*** Provided data ***

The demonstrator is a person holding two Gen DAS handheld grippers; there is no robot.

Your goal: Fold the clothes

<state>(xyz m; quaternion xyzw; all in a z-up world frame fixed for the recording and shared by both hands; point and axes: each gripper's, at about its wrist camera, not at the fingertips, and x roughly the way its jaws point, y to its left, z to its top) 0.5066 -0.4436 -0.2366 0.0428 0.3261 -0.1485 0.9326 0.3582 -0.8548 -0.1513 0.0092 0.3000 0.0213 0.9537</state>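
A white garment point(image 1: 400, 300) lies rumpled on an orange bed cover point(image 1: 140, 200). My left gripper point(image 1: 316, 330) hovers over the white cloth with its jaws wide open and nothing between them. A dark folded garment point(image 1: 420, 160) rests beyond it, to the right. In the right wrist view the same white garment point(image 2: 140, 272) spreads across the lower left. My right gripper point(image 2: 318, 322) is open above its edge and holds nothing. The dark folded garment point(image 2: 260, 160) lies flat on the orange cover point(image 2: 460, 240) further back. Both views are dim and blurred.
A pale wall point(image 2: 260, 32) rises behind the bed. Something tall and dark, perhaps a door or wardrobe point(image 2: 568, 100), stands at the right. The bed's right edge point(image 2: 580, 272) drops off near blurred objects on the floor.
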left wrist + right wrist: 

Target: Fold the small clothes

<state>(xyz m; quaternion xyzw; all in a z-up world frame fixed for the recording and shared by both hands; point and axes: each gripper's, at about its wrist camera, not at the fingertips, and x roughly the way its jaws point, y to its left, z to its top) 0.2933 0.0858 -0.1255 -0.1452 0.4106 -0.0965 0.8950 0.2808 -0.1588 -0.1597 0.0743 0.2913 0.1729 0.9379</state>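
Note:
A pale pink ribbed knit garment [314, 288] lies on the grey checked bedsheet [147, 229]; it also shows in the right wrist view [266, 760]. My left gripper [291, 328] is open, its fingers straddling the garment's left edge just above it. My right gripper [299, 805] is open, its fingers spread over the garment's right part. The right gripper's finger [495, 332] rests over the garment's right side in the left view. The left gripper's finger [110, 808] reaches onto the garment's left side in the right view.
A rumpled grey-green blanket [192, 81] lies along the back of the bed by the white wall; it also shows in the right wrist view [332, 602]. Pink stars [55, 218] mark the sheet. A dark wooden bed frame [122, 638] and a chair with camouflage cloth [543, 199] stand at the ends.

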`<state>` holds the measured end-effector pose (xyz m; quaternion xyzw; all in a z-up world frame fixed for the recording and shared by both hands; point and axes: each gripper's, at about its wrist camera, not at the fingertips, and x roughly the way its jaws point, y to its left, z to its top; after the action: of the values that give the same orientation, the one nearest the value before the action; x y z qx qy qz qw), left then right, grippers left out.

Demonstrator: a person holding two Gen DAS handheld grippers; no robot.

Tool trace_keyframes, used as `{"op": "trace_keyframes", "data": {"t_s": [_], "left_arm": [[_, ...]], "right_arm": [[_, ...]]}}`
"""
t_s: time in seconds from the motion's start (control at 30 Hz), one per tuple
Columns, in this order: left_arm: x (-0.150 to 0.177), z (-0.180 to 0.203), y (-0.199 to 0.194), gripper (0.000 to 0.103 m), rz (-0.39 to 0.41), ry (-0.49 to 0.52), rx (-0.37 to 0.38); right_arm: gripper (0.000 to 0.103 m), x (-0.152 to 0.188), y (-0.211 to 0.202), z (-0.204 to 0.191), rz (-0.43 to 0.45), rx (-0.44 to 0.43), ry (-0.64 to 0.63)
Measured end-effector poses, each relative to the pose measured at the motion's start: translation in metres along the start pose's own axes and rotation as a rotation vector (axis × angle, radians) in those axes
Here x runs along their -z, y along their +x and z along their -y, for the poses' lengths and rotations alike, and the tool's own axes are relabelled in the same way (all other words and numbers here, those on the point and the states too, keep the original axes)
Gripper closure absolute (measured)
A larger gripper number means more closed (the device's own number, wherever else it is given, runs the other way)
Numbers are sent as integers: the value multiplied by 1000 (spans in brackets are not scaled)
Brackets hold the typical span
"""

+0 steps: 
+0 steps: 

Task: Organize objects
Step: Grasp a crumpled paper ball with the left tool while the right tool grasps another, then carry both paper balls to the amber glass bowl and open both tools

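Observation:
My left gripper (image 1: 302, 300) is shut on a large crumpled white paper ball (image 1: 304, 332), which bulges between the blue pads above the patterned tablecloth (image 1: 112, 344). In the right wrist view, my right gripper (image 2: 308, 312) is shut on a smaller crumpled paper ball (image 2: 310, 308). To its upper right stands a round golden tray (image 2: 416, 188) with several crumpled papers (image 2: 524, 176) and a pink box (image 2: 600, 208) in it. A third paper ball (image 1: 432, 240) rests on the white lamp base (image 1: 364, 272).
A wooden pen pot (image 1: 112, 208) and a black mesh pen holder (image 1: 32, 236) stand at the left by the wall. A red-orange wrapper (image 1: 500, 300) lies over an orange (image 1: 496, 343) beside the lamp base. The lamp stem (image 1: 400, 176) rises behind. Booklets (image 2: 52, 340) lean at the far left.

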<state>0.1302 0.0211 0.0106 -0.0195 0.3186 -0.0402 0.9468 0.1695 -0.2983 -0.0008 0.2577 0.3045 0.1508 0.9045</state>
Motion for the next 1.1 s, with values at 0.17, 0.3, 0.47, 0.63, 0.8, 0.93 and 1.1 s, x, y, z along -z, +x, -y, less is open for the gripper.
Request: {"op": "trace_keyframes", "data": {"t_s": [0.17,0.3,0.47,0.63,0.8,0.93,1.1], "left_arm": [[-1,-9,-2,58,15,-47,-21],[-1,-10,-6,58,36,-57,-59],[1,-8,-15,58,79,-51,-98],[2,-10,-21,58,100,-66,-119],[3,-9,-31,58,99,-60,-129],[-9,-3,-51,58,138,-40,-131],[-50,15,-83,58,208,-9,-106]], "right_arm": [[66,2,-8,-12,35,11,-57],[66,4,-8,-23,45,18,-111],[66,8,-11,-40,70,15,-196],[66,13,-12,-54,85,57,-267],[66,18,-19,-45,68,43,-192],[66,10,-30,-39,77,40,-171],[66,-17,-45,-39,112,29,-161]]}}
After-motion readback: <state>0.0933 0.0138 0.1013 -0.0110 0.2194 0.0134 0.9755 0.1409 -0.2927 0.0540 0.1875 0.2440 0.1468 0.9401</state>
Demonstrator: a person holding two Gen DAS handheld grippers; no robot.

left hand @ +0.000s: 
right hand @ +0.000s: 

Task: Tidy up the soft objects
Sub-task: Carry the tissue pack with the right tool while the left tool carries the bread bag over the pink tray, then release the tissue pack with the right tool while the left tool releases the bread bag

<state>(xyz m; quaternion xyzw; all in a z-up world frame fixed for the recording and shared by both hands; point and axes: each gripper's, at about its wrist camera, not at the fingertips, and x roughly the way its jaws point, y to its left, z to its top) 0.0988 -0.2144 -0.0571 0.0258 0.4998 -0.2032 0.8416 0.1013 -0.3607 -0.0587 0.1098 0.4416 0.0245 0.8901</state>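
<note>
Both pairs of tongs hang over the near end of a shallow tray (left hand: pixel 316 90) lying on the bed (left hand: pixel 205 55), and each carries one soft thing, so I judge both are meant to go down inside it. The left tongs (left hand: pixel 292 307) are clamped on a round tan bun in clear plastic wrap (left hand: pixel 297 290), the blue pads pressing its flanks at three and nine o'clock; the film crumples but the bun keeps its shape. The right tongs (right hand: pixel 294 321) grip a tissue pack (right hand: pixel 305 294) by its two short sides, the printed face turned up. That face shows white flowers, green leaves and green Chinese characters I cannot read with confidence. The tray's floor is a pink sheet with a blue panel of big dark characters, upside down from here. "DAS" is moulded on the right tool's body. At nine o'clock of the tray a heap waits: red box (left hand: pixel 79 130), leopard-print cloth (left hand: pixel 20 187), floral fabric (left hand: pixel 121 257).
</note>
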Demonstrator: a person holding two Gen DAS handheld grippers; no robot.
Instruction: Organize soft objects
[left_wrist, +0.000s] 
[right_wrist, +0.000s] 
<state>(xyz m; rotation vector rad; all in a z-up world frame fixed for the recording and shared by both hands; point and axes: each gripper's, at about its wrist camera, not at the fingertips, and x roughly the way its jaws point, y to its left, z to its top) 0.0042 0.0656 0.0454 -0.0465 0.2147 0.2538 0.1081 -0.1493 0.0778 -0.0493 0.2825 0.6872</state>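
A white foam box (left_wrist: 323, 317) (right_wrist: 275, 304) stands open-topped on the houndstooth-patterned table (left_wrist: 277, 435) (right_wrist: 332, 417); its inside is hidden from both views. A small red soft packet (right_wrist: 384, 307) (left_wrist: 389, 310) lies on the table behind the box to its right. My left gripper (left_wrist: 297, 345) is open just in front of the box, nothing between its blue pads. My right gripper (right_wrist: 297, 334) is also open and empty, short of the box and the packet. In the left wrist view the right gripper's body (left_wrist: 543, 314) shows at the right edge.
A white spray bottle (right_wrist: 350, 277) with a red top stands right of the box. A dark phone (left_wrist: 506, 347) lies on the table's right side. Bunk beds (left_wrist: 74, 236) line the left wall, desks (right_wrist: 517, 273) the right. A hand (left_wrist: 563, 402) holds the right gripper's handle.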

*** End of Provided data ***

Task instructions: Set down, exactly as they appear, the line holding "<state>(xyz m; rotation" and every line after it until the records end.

Result of this exercise:
<state>(xyz m; rotation vector rad; all in a z-up world frame fixed for the recording and shared by both hands; point and axes: each gripper's, at about its wrist camera, not at the fingertips, and x roughly the way its jaws point, y to its left, z to its top) 0.0042 0.0656 0.0454 -0.0465 0.2147 0.2538 0.1081 -0.1493 0.0778 -0.0493 0.2825 0.6872</state>
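A white foam box (left_wrist: 323, 317) (right_wrist: 275, 304) stands open-topped on the houndstooth-patterned table (left_wrist: 277, 435) (right_wrist: 332, 417); its inside is hidden from both views. A small red soft packet (right_wrist: 384, 307) (left_wrist: 389, 310) lies on the table behind the box to its right. My left gripper (left_wrist: 297, 345) is open just in front of the box, nothing between its blue pads. My right gripper (right_wrist: 297, 334) is also open and empty, short of the box and the packet. In the left wrist view the right gripper's body (left_wrist: 543, 314) shows at the right edge.
A white spray bottle (right_wrist: 350, 277) with a red top stands right of the box. A dark phone (left_wrist: 506, 347) lies on the table's right side. Bunk beds (left_wrist: 74, 236) line the left wall, desks (right_wrist: 517, 273) the right. A hand (left_wrist: 563, 402) holds the right gripper's handle.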

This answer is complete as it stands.